TASK REQUIREMENTS:
The answer should consist solely of the lines from the first one below through the line containing "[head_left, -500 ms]", copied exactly.

SUPPLIED MATERIAL:
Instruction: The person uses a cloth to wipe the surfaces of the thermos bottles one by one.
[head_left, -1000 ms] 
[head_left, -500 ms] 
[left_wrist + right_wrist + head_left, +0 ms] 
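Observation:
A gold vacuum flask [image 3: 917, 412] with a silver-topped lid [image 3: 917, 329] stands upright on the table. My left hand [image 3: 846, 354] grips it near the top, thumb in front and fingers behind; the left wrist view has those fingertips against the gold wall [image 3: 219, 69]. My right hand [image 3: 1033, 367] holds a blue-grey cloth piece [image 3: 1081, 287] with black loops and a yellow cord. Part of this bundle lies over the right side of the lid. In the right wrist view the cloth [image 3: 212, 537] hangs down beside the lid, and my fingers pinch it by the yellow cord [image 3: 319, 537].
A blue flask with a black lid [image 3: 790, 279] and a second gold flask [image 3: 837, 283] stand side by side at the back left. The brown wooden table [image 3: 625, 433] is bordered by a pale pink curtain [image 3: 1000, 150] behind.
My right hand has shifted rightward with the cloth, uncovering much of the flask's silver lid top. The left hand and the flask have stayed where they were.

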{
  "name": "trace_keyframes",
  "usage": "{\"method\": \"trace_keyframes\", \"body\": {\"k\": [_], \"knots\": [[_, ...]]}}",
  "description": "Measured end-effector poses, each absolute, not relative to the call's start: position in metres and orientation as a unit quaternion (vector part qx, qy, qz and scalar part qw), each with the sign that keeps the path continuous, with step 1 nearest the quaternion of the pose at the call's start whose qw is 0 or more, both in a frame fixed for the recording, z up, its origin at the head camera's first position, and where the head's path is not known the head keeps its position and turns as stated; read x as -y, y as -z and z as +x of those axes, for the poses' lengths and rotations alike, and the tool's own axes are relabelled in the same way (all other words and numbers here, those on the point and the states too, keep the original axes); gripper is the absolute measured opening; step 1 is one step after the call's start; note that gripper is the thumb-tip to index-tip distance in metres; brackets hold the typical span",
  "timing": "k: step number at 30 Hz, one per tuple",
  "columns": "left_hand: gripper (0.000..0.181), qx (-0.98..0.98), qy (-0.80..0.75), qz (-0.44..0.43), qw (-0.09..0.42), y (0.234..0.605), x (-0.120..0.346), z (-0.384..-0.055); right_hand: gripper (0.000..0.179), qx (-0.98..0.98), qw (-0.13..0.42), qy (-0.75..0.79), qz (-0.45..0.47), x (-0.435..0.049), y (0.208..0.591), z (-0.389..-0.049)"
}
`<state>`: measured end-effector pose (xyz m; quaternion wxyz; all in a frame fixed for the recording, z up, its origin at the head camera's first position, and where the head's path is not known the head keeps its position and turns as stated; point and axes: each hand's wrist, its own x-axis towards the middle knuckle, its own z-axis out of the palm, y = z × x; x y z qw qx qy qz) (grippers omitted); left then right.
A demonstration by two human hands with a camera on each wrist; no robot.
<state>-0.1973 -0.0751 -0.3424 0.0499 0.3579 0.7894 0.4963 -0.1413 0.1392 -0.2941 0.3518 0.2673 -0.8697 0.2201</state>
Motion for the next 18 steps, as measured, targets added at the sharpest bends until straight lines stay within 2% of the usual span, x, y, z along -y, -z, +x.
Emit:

RESPONSE TO THE EXERCISE:
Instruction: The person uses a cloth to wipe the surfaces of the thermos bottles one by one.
[head_left, -1000 ms] 
[head_left, -500 ms] 

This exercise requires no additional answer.